Input: ({'A': [1, 2, 3, 6, 7, 10, 11], 'B': [3, 4, 5, 6, 8, 9, 10, 13], 'C': [7, 8, 9, 10, 11]}, 3, 11)

Expected Output: {'single_stays': [], 'split_stays': [['B', 'C']]}

Explanation: No listing covers every day from 3 through 11. Listing B covers 3 through 6, and listing C covers 7 through 11, so splitting after day 6 gives the only valid ordered pair.

Input: ({'A': [1, 2, 3, 4], 'B': [3, 4], 'C': [1, 2], 'D': [1, 2, 3, 4, 4]}, 1, 4)

Expected Output: {'single_stays': ['A', 'D'], 'split_stays': [['A', 'B'], ['A', 'D'], ['C', 'A'], ['C', 'B'], ['C', 'D'], ['D', 'A'], ['D', 'B']]}

Explanation: A and D each cover the whole range alone. C can cover the first half and B the second half, and full-range listings A and D can also be used on one side of a split. Ordered pairs matter, so validity depends on which listing comes first.

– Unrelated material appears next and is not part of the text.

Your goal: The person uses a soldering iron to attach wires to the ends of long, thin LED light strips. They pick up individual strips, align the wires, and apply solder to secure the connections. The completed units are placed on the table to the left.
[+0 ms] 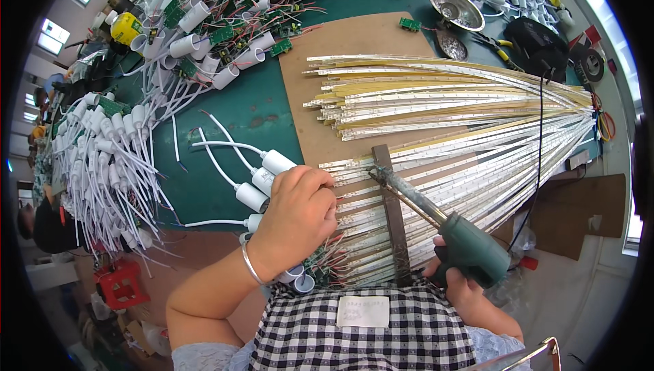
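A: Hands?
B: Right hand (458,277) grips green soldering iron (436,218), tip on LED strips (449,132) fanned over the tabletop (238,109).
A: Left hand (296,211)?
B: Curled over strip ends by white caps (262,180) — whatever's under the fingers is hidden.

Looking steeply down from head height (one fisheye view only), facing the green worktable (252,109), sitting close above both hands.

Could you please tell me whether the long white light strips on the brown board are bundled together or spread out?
Spread out: the long white light strips fan across the brown board, converging at the right.
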A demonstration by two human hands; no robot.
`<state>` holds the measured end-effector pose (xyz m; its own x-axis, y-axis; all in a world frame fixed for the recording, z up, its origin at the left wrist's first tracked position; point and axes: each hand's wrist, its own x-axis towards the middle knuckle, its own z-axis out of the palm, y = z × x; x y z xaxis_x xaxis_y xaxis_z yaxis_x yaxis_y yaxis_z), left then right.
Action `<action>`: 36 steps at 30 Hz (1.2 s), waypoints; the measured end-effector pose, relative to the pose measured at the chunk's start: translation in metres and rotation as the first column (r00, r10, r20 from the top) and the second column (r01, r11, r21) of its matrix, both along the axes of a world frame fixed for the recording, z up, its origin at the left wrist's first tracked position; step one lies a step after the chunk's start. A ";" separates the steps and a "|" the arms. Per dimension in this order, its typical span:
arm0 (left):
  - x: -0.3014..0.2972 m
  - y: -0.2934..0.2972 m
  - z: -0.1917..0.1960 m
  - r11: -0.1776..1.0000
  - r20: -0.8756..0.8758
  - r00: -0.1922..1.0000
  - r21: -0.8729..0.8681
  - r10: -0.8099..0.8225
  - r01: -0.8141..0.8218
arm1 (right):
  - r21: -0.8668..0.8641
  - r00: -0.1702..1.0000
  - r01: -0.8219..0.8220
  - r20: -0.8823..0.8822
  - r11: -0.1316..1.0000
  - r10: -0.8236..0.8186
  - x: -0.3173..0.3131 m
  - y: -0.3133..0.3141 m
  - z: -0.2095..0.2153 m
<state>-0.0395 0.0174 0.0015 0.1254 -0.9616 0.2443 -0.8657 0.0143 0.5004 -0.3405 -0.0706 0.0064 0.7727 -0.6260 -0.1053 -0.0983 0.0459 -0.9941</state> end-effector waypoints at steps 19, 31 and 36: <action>0.000 0.002 0.024 0.998 0.185 0.983 0.061 0.006 -0.018 | 0.065 0.991 0.124 0.035 0.990 -0.126 -0.007 0.000 -0.008; 0.103 0.004 0.001 0.992 -0.049 0.999 0.128 0.023 -0.017 | 0.075 0.959 0.266 0.083 0.961 -0.272 0.002 0.006 0.000; 0.096 0.020 0.005 0.958 -0.197 0.972 0.277 0.131 -0.074 | 0.129 0.937 0.324 0.092 0.937 -0.336 0.002 0.008 -0.005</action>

Input: ({'Loft': [5, 5, 3], 'Cabin': [4, 5], 'Studio': []}, 5, 5)

Expected Output: {'single_stays': ['Cabin', 'Loft'], 'split_stays': []}

Explanation: The trip is only one day long, so there is no possible split day. Cabin and Loft are both available on day 5, so they are valid single stays.

Input: ({'X': [-2, -1], 'Y': [1, 2], 'Z': [-2, 0, 1]}, -2, 1)

Expected Output: {'single_stays': [], 'split_stays': [['X', 'Z']]}

Explanation: Negative day numbers are allowed. X covers days -2 and -1, while Z covers days 0 and 1, so splitting after day -1 makes `[X, Z]` valid. No single listing covers the whole range.

Input: ({}, 1, 3)

Expected Output: {'single_stays': [], 'split_stays': []}

Explanation: With no listings, there are no possible single stays or split stays.

Solution

def solution(availability, startDay, endDay):
    listings = sorted(availability.keys())
    day_sets = {name: set(days) for name, days in availability.items()}
    prefix_end = {}
    suffix_start = {}

    for name in listings:
        days = day_sets[name]

        day = startDay
        while day <= endDay and day in days:
            day += 1
        prefix_end[name] = day - 1

        day = endDay
        while day >= startDay and day in days:
            day -= 1
        suffix_start[name] = day + 1

    single_stays = [name for name in listings if prefix_end[name] == endDay]

    split_stays = []
    if startDay < endDay:
        for first in listings:
            if prefix_end[first] < startDay:
                continue
            for second in listings:
                if first == second:
                    continue
                if suffix_start[second] > endDay:
                    continue
                if prefix_end[first] >= suffix_start[second] - 1:
                    split_stays.append([first, second])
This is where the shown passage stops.